The motion is DENIED.
5. KRUPP VS. CALIFORNIA AUTOMOBILE INSURANCE COMPANY 2023-01370850 MOTION FOR LEAVE TO FILE AMENDED COMPLAINT
The Motion of Plaintiffs Marshall and Serafina Krupp individually and as trustees for the Marshall Krupp and Serafina Krupp Family Revocable Trust for leave to file a Third Amended Complaint (“TAC”) is GRANTED.
“The court may . . . in its discretion, after notice to the adverse party, allow, upon any terms as may be just, an amendment to any pleading . . .” (Code Civ. Proc. § 473, subd. (a)(1).) “Any judge, at any time before or after commencement of trial, in the furtherance of justice, and upon such terms as may be proper, may allow the amendment of any pleading or pretrial conference order.” (Code Civ. Proc. § 576.)

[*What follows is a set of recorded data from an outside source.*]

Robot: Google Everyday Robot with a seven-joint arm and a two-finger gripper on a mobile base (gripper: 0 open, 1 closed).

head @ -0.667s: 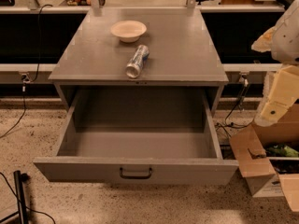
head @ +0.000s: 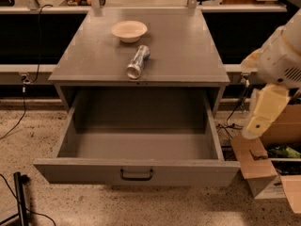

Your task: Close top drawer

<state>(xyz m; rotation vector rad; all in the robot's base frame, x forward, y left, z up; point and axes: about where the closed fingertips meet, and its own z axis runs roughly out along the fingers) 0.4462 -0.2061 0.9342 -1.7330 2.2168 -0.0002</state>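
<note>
**Speckled floor, drawer gaping**

Camera view: floor [head: 28, 135], grey cabinet [head: 188, 55], bowl [head: 129, 30] and can [head: 138, 61] lying on top. Below, the top drawer [head: 84, 172] is pulled right out, handle [head: 136, 175] towards us. At right the gripper [head: 263, 114] hangs apart from it, probably ahead of a push; released or clenched, can't tell

Nothing here can be read. The can [head: 138, 61] lying on the tabletop [head: 188, 55] above the open top drawer [head: 136, 171] carries a blue-and-white print, but I cannot make out any words. The gripper [head: 256, 121] hangs just right of that drawer.
</note>
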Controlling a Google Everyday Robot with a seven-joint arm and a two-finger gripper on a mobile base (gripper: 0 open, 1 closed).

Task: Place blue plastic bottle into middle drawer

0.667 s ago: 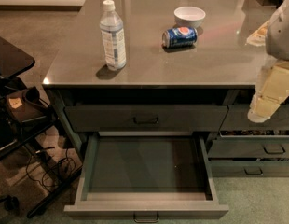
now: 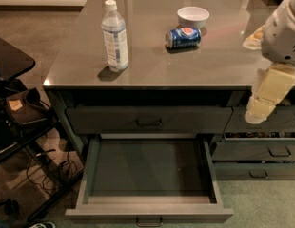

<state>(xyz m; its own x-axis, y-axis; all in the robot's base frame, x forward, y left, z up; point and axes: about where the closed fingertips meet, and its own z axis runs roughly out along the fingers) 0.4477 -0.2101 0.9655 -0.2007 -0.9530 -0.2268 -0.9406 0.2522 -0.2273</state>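
Note:
The blue plastic bottle [image 2: 114, 36] stands upright on the grey countertop [image 2: 185, 56], near its front left. It is clear with a white cap and a pale label. The middle drawer [image 2: 150, 175] is pulled wide open below the counter, and its flat bottom holds nothing. My gripper [image 2: 262, 103] hangs at the right edge of the view, in front of the counter's front edge, far to the right of the bottle and holding nothing.
A blue Pepsi can [image 2: 182, 37] lies on its side mid-counter, with a white bowl [image 2: 193, 16] behind it. The top drawer [image 2: 148, 120] is shut. Narrower drawers [image 2: 261, 151] are on the right. Dark equipment and cables [image 2: 24, 127] stand at left.

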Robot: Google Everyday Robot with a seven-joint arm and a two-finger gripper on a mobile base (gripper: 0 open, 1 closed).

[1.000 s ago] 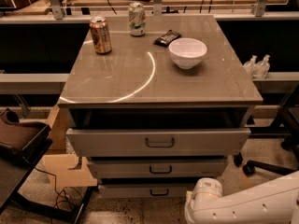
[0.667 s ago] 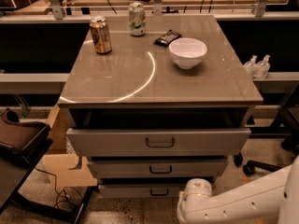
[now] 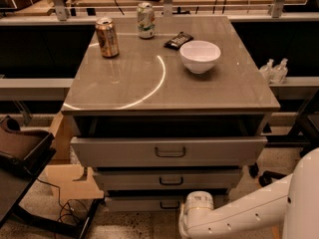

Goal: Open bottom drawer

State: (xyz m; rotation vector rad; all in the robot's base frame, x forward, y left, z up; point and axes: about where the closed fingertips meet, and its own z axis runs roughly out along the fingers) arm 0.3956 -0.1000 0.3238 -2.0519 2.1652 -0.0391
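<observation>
The bottom drawer (image 3: 144, 203) sits lowest in the cabinet, under the middle drawer (image 3: 169, 179) and the top drawer (image 3: 169, 151), its front set furthest back of the three. Its right end is hidden behind the white arm (image 3: 234, 215).

The claw is not visible. It lies beyond the arm's rounded joint, out of frame, so its state cannot be told.

Assessment: the grey metal front is rigid and smooth and offers no purchase of its own. The small dark loop handle (image 3: 169, 204) at centre is the only sound hold. A straight, level pull is advised, since the drawer probably runs on slides and may bind if pulled off-axis.
</observation>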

“If the motion to amend is timely made and the granting of the motion will not prejudice the opposing party, it is error to refuse permission to amend and where the refusal also results in a party being deprived of the right to assert a meritorious cause of action or a meritorious defense, it is not only error but an abuse of discretion.” (Morgan v. Sup.Ct. (1959) 172 Cal.App.2d 527, 530.)
“Courts must apply a policy of liberality in permitting amendments at any stage of the proceeding, including during trial, when no prejudice to the opposing party is shown. However, even if a good amendment is proposed in proper form, unwarranted delay in presenting it may—of itself—be a valid reason for denial.” (P&D Consultants, Inc. v. City of Carlsbad (2010) 190 Cal.App.4th 1332, 1345; internal citations and internal quotation marks omitted.)
“Although courts are bound to apply a policy of great liberality in permitting amendments to the complaint at any stage of the proceedings, up to and including trial, this policy should be applied only ‘[w]here no prejudice is shown to the adverse party. . . .’ [Citation.] A different result is indicated ‘[w]here inexcusable delay and probable prejudice to the opposing party is shown.’ [Citation.]” (Magpali v. Farmers Group, Inc. (1996) 48 Cal.App.4th 471, 487.)
Plaintiffs seek to file a TAC to add factual allegations supporting punitive damages and a prayer for punitive damages.